Modernising from legacy systems
Scotland’s legacy airspace was built around beacon-based patterns suited to a different era. Today’s fleet:
- Flies precise tracks with modern avionics and engines.
- Climbs and descends more consistently, enabling PBN benefits.
The switch to satellite guidance also lays foundations for future tools like time-based spacing and improved cross-border coordination, while the current package focuses on deliverable changes post-CAA approval.
Practical effects for people and operators
- Communities: Expect clearer information on where routes sit, typical usage, and peak hours. Quieter outcomes depend on crews keeping to continuous climb/descent profiles and airlines maintaining navigation databases.
- Travellers: Fewer last-minute delays, cleaner climbs, and smoother arrivals.
- Airlines: More efficient tracks and reduced low-altitude fuel burn.
- Air traffic control: Lower workload during busy periods and greater predictability, supporting safety.

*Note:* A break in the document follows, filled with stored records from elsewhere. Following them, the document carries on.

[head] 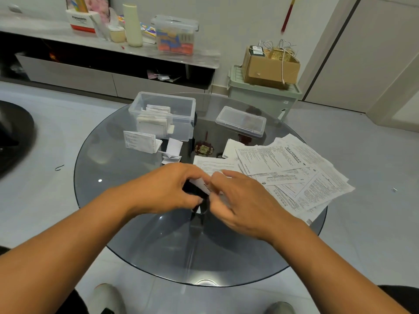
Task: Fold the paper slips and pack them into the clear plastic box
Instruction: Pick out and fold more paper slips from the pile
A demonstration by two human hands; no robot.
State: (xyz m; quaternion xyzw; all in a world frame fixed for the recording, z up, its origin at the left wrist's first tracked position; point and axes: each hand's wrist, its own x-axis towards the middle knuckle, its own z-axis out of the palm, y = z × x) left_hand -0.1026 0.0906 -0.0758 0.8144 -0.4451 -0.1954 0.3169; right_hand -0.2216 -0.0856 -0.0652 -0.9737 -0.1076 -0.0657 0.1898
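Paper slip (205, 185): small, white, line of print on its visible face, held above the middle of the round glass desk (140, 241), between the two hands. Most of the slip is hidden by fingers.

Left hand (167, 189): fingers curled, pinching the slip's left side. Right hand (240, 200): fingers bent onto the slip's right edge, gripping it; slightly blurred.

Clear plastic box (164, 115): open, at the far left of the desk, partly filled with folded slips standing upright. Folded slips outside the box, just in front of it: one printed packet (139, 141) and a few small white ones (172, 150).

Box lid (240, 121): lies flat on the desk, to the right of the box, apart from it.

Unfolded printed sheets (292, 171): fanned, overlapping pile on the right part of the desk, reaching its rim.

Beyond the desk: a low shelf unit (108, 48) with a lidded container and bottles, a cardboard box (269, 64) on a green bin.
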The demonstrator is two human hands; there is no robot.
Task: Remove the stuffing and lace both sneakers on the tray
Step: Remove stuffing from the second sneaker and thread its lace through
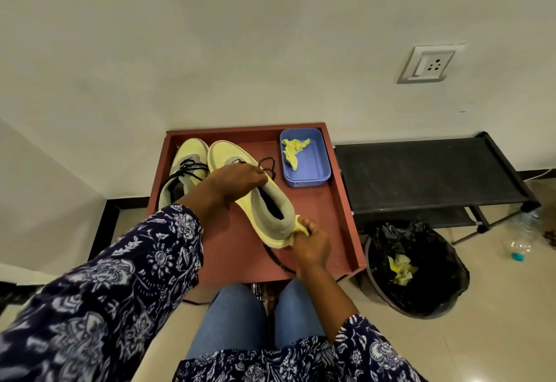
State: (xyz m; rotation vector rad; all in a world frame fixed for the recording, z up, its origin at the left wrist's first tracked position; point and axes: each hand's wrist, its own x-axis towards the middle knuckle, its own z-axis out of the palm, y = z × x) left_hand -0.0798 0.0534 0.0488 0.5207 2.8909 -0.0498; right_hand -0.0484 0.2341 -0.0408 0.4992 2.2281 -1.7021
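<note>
Head view: the left hand (237, 181) grips the right-hand sneaker (255, 195) at its tongue while the right hand (310, 243) pinches its heel tab, holding it tilted over the tray (346, 231). It looks light and soft-sided, so heel and collar seem the firmest holds; its black lace (276, 256) trails limp.

- One head-worn wide-angle camera looks forward and steeply down over the seated person's lap.
- It sits close above both hands and the red tray (346, 225), which fill the lower middle.
- The white wall (240, 35) takes the upper half, bent by the lens.
</note>
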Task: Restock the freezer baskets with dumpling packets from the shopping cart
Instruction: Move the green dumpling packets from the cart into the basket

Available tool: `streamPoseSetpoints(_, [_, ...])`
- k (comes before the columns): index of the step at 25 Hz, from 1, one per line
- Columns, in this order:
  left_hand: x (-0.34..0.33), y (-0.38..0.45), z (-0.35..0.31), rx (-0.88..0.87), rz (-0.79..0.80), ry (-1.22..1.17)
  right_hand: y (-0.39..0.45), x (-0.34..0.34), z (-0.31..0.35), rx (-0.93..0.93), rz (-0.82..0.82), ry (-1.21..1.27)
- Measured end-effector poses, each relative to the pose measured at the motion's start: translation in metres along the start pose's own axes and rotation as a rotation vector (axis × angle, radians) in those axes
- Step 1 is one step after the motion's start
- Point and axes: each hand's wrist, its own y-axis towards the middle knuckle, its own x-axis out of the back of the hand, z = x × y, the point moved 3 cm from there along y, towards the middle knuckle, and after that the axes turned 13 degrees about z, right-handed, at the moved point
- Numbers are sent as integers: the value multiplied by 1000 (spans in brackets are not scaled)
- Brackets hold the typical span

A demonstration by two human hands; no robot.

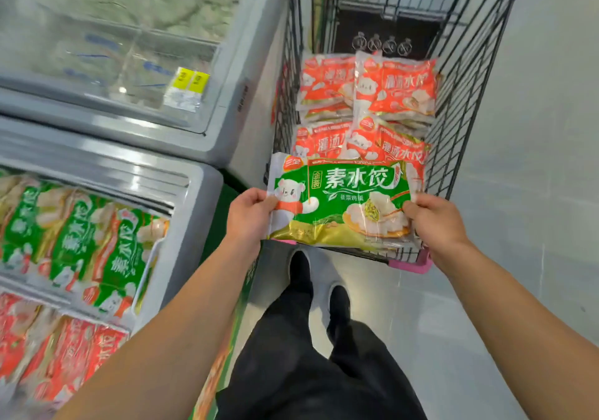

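Your left hand [249,212] and right hand [436,218] each have their fingers clamped on an end of a green dumpling packet [340,204], held flat above the near end of the shopping cart [460,102]. Red packets [366,105] lie stacked in the cart behind it. To your left, the open freezer [191,205] holds green packets [81,238] standing in a basket [152,257], with more red ones nearer you.

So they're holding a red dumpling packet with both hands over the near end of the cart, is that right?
Not quite: the packet is green, not red. The head view shows the left hand and right hand gripping its two ends over the near end of the cart; the red packets lie in the cart.
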Motion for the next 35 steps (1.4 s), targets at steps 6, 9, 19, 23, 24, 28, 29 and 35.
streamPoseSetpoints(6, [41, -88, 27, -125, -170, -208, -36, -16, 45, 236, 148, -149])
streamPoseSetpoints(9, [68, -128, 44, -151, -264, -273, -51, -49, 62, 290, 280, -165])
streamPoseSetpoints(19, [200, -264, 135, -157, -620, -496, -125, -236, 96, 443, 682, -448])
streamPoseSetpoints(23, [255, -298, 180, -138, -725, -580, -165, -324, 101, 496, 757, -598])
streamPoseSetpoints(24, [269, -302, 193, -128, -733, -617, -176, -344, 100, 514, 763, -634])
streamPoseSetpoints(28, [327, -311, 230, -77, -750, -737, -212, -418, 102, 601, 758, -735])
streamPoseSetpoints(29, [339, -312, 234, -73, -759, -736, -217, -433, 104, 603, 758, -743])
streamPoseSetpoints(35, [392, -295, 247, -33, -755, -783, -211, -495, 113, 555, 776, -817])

The sponsors emphasise that coordinated airport-led changes, linked with NATS network design and ACOG/ACocG coordination, can deliver substantial benefits.
Next steps and why feedback matters
The consultation period is the pivotal window for communities, pilots, and businesses to test proposals against daily life — school hours, commute times, weekends, and night operations. Sponsors say they will adjust where evidence supports a better balance of safety, performance, and community impact.
If the CAA approves the final design, phased rollout will begin — bringing Scotland’s airspace into the 21st century while keeping space for general aviation and training flights via released controlled airspace below 7,000 feet.
As the process progresses, Scotland’s approach will be watched across the UK: a successful outcome would model how public consultation, evidence-based design, and careful phasing can deliver a cleaner, quieter, and more reliable network. Airspace may be invisible, but it shapes the sound over our homes, the time we spend in the air, and the cost and carbon footprint of every trip — which is why the next few months of feedback are so important for what happens above Scotland for decades to come.
This Article in a Nutshell
Scotland has launched a coordinated public consultation (20 October 2025–25 January 2026) to modernise about 61,000 km² of airspace handling over 200,000 flights annually. Led by Edinburgh Airport, Glasgow Airport, NATS and ACOG, the proposal replaces 1950s beacon-based routes with satellite-guided Performance-Based Navigation and divides responsibilities by altitude: airports below 7,000 ft, NATS between 7,000–25,500 ft, and Free Route Airspace above. Early modelling forecasts annual savings of ~18,000 tonnes CO₂, ~79,000 nautical miles reduced, ~30 minutes average daily time savings across the network, 6% fewer holds and lower noise exposure through continuous climb/descent. The consultation under CAP1616 invites community feedback on route geometry, noise contours and operational trade-offs before final CAA approval and phased implementation.